**WHAT IS EXPECTED**
Reproduce exactly, and only, the lines below from the one containing "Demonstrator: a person" through the one containing "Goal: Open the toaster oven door".

**Data items**
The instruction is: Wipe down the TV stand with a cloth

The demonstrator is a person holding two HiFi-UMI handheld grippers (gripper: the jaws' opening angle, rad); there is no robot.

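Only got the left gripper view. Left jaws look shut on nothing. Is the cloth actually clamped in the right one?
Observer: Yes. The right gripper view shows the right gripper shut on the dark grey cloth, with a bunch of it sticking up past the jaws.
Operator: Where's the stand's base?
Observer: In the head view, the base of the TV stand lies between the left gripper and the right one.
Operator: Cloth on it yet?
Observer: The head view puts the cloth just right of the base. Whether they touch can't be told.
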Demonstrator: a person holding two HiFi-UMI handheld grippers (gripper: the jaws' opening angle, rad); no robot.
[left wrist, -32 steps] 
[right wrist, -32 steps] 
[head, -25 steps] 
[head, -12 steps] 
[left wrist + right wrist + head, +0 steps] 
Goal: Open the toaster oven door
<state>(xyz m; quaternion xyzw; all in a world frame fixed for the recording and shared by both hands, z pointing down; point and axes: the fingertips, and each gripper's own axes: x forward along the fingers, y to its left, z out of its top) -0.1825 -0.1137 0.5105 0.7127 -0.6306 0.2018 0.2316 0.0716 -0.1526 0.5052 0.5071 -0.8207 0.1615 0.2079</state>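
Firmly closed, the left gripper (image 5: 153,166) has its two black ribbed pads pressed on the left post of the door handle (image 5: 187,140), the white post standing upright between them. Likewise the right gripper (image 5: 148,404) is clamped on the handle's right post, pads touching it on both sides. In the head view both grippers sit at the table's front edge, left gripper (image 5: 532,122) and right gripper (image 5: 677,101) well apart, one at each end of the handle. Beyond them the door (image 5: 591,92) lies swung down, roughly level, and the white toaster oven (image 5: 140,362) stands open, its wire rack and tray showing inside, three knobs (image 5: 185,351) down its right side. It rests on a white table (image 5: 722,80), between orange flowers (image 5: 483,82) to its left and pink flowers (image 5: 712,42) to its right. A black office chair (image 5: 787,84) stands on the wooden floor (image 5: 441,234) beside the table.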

**SOLUTION FOR THIS TASK**
Demonstrator: a person holding two HiFi-UMI handheld grippers (gripper: the jaws' opening angle, rad); no robot.
[left wrist, -32 steps] 
[right wrist, -32 steps] 
[head, -25 steps] 
[head, -12 steps] 
[left wrist + right wrist + head, +0 steps] 
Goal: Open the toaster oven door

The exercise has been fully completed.